Patching Storage Spaces Direct - jtpedersen.com IT made simple

Hello Everyone

I have been starting over and over on this blog post since nov 2017 wich coinsided with me chaning jobs, wich i again just did in april of 2018 to work soly with S2D, VMM, Azure Stak and other datacenter products. So i thought it was time to get this done.

Over the last 6 months or so, one of the frequently asked questions i see and get is how do i patch my Storage Spaces Direct(S2D). When it comes to patching a failover cluster with S2D enabled it is basically the same procedure that you patch any Failover Cluster, but there are certain things you need to be aware of.

There are a few ways you can patch a cluster iam going to be focusing on the 2 most common ways that people patch windows clusters

The first way is the Manual Way and my preferred solution pr now
With Cluster Aware updating
Or if you don’t want it to be manual and don’t trust CAU you create your own patch solution with scripts and some kind of automation with reporting. This is where i will be going in the future. More on that in a later blog post.

I will cover both ways of doing this and cover the important things to keep an eye on when patching either manually or with CAU.

How we did it before

Normally when you patch a Failover Cluster you do the following.
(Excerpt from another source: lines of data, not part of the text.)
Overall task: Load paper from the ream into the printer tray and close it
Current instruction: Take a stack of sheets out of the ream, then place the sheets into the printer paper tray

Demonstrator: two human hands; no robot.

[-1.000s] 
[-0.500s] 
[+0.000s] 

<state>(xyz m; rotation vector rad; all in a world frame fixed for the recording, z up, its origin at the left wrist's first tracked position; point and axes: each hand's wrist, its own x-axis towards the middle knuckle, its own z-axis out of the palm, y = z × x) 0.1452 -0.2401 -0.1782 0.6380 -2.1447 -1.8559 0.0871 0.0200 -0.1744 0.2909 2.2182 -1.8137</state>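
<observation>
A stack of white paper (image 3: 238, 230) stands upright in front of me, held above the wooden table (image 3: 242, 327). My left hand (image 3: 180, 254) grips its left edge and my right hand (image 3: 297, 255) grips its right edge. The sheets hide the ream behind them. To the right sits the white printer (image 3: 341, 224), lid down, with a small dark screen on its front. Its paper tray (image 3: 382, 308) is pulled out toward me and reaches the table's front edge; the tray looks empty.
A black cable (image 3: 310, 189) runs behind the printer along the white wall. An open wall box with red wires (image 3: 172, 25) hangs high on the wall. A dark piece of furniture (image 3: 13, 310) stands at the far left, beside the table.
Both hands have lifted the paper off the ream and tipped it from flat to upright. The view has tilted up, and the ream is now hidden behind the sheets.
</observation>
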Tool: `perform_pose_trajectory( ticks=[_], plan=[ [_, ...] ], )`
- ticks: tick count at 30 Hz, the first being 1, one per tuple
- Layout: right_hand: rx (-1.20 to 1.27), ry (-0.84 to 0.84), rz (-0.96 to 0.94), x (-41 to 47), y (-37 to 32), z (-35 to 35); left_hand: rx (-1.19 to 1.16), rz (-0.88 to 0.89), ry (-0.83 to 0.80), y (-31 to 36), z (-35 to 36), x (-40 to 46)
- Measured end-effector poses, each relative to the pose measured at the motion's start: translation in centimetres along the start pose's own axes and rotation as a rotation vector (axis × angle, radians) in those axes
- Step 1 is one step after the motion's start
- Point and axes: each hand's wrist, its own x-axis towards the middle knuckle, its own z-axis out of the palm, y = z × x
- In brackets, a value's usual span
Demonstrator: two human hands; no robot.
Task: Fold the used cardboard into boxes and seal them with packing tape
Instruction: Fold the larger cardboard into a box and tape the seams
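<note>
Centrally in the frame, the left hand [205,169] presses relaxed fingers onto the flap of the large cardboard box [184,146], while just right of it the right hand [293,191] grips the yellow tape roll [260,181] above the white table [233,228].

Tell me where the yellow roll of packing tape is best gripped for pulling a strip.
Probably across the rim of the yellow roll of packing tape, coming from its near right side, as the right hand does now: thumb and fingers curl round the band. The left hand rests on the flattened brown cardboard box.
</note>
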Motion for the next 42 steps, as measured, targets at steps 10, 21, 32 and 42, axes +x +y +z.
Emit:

Pause the node and drain it of any roles running on that node. And it moves any cluster resources like CSV’s and pools to other nodes that are up.
Do your patching, firmware or driver updates
Boot the server
Once the server is back up you resume the nodes and the services fails back
Then you do step 1 – 4 again.

How does Storage Sync work in a S2D scenario

Now things are abit different with S2D as you are doing HyperConverged or Converged, and your storage is spread out over several nodes from 2-16 nodes. When you reboot a node during patching, all storage writes that happens will not be written to this node. When the node is back online again S2D will trigger a sync of the data that was written on the other nodes to replicate out the mirror or parity bits that is missing on the node that was booted. It starts a repair job of the virtual disks to make sure that in a 3 way mirror all data is copied out on 3 different nodes. As 1 node is down, in a 3 way mirror there will be blocks that are not 3 way mirror until the node is back up and the repair of the virtual disk is finished. You can see these jobs with the command Get-StorageJob.

You will need to wait for these jobs to finish before you can pause another node. Depending on your solution and size of changes, this can take from minutes to several hours.

As of September 2017 changes where made to how the synchronization of data to the Paused node is done.

Pre September 2017 when the node was paused, all storage write IO(Changes) was not synchronized to the node that was in maintenance. And the disks for that node was in Storage Maintenance mode. With the change, there was a bug going from August to September patch causing you to manually run a command to resume the disks from Storage Maintenance mode as the Nodes disks where not taken out of Storage Maintenance. You would need to run the bellow command.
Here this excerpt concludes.